Twkeed RAG (توكيد للاسترجاع)
Arabic RAG (Retrieval-Augmented Generation) Pipeline combining embeddings and reranking for high-accuracy Arabic document retrieval.
Models Used
| Component | Model | Purpose |
|---|---|---|
| Embedding | BAAI/bge-m3 | Fast retrieval (100+ languages) |
| Reranker | BAAI/bge-reranker-v2-m3 | Accurate re-ranking |
Pipeline Architecture
Query → [BGE-M3 Embedding] → FAISS Top 100 → [BGE-Reranker] → Top K Results
↓ ↓
Fast O(1) Accurate O(n)
Performance (Arabic)
| Query | Top Result | Score |
|---|---|---|
| ما هي عاصمة السعودية؟ | الرياض | 0.9995 |
| أين تقع الكعبة المشرفة؟ | مكة المكرمة | 0.9430 |
| ما هي رؤية 2030؟ | رؤية السعودية 2030 | 0.9176 |
Installation
pip install torch sentence-transformers FlagEmbedding faiss-cpu
Quick Start
from twkeed_rag import TwkeedRAG, Document
# Initialize
rag = TwkeedRAG()
# Add Arabic documents
rag.add_documents([
Document(id="1", text="المملكة العربية السعودية هي أكبر دولة في شبه الجزيرة العربية"),
Document(id="2", text="الرياض هي عاصمة المملكة العربية السعودية"),
Document(id="3", text="مكة المكرمة هي أقدس مدينة في الإسلام"),
])
# Search
results = rag.search("ما هي عاصمة السعودية؟", top_k=3)
for r in results:
print(f"Score: {r.rerank_score:.4f} - {r.document.text}")

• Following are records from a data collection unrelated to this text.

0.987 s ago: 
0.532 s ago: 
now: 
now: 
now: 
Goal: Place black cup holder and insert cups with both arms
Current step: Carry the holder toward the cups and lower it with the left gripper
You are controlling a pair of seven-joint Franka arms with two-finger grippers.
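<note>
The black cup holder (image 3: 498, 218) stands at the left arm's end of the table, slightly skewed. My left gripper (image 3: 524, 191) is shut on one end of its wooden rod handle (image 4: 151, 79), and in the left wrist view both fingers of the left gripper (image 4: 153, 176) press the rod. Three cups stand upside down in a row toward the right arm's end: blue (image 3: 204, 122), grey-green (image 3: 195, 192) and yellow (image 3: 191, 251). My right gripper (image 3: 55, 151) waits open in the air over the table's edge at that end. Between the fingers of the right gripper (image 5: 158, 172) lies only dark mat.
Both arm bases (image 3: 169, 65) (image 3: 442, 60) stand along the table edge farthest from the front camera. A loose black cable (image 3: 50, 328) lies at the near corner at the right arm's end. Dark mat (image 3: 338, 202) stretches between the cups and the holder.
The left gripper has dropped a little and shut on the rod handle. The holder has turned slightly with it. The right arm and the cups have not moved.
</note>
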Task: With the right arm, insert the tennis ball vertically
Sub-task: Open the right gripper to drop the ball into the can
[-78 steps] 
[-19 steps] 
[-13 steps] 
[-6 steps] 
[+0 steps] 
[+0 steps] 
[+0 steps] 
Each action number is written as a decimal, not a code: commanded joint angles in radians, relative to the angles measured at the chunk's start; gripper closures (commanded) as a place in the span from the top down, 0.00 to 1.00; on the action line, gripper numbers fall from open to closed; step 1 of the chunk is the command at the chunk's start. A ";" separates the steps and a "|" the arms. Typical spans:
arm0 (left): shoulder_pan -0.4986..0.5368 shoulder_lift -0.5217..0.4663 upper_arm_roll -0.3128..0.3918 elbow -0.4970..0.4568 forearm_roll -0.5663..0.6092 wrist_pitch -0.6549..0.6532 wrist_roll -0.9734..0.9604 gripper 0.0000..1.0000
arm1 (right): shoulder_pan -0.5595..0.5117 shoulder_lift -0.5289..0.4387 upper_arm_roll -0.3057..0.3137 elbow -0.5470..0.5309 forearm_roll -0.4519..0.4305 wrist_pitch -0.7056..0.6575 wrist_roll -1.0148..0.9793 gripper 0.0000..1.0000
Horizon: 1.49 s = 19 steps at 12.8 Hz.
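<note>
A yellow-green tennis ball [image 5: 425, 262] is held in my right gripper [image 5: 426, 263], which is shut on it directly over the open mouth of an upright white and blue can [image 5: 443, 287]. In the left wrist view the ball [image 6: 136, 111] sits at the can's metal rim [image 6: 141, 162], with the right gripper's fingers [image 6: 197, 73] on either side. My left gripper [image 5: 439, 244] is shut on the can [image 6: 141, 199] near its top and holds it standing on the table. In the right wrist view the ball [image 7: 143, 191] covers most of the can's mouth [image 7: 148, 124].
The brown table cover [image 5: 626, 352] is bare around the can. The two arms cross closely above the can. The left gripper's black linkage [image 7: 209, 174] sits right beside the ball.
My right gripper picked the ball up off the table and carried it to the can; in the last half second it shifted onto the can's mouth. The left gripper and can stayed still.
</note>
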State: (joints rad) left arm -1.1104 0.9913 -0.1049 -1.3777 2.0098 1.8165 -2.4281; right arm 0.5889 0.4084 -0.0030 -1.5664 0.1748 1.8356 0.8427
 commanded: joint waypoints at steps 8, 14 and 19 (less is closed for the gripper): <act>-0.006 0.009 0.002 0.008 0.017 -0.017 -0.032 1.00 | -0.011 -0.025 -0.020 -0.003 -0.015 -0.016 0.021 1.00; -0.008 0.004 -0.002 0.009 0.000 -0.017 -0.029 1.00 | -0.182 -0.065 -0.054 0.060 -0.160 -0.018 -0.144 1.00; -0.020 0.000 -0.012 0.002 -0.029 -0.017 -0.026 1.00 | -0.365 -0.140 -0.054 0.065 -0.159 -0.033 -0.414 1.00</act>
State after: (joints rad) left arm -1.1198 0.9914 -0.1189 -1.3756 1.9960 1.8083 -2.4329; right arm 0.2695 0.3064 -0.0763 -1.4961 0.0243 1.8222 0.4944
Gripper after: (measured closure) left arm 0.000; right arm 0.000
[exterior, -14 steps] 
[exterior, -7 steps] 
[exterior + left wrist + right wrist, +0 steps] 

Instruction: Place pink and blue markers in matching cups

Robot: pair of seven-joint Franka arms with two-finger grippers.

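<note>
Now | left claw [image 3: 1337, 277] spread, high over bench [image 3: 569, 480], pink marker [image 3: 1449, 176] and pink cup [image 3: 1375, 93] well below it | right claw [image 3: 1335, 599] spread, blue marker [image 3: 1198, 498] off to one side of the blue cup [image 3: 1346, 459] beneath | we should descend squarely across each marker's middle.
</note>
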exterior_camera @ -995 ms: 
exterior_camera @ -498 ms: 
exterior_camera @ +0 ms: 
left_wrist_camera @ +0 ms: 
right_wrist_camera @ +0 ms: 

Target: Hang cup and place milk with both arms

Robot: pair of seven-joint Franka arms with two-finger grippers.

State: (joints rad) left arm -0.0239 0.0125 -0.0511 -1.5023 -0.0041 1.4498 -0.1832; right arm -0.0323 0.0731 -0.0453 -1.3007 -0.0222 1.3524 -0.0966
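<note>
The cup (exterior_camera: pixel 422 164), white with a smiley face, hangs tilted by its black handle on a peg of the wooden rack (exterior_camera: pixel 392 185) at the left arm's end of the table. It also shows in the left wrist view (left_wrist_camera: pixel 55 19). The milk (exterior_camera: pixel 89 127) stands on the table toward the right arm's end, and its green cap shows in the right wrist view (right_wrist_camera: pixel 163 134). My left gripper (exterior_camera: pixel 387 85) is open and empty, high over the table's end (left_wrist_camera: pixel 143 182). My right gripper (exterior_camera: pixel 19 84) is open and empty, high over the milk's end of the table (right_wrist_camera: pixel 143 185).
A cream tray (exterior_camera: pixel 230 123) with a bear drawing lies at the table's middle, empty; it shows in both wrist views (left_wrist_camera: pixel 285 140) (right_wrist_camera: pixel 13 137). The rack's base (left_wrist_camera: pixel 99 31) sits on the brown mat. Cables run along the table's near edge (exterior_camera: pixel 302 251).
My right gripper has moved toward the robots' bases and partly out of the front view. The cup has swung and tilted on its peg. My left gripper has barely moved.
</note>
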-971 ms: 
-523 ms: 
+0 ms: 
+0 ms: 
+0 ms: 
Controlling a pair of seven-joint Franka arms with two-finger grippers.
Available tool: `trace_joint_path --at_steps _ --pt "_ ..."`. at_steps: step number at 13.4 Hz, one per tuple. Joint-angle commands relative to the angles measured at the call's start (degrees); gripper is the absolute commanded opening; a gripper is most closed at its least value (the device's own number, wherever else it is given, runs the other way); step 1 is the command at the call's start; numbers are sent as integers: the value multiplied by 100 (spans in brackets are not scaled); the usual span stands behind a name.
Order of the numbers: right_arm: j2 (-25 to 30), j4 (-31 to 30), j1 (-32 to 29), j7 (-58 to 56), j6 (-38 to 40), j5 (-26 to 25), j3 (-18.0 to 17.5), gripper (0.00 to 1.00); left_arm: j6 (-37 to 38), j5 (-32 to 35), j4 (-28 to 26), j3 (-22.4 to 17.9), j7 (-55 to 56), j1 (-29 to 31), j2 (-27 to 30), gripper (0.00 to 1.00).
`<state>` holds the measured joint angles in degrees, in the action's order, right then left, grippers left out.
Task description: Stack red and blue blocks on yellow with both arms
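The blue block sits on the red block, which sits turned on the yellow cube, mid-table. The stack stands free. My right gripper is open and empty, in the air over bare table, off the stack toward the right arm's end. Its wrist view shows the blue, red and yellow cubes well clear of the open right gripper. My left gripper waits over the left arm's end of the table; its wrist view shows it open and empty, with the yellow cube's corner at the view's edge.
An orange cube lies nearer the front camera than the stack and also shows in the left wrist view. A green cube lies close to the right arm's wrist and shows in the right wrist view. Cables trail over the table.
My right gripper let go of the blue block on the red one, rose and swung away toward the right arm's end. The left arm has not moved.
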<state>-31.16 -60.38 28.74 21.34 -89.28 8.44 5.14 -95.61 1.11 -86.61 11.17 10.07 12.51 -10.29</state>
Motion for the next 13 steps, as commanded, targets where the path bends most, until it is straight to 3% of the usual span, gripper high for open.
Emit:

Full Pipeline (with twkeed-vision)
from twkeed_integrated import TwkeedPipeline, Document
# Initialize with Vision + RAG
pipeline = TwkeedPipeline(load_vision=True, load_rag=True)
# OCR: Extract text from image
text = pipeline.ocr("document.jpg")
# Index: Add to searchable index
pipeline.add_document("doc1", text)
# Or do both in one step
pipeline.add_image("doc2", "receipt.jpg")
# Search
results = pipeline.search("ما هو المبلغ الإجمالي؟")
API Reference
TwkeedRAG
class TwkeedRAG:
def __init__(
self,
embedding_model: str = "BAAI/bge-m3",
reranker_model: str = "BAAI/bge-reranker-v2-m3",
use_fp16: bool = True
)
def add_documents(self, documents: List[Document])
def search(self, query: str, top_k: int = 10) -> List[SearchResult]
def save(self, path: str)
def load(self, path: str)
TwkeedPipeline
class TwkeedPipeline:
def __init__(self, load_vision: bool = True, load_rag: bool = True)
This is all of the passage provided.